- Work order -
Lines of the material that include the string "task" should be returned.

- Supplied records -
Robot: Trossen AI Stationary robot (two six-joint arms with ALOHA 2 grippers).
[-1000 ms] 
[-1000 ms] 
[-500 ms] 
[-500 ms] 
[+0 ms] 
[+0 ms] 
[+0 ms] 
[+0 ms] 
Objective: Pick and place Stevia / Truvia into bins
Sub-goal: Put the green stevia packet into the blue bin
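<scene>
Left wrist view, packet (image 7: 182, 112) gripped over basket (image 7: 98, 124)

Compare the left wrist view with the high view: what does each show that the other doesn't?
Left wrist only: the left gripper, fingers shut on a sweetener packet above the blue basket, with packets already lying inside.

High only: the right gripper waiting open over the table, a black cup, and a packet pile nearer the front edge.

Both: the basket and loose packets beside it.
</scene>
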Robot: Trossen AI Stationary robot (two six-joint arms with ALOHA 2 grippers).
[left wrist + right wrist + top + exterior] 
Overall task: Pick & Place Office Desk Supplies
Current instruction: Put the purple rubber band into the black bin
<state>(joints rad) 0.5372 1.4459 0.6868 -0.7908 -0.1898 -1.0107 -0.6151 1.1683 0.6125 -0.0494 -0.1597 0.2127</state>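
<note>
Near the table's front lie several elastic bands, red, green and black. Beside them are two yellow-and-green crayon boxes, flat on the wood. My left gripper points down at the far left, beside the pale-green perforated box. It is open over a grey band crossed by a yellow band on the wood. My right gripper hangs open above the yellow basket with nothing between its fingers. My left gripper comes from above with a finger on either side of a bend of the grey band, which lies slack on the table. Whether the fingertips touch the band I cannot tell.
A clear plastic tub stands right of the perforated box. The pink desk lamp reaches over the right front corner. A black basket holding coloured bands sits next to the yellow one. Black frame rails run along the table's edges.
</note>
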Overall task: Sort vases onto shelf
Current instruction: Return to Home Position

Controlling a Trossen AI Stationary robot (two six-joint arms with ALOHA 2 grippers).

- Answer area -
Overall task: Pick & Place Office Desk Supplies
Overall task: Sort vases onto shelf

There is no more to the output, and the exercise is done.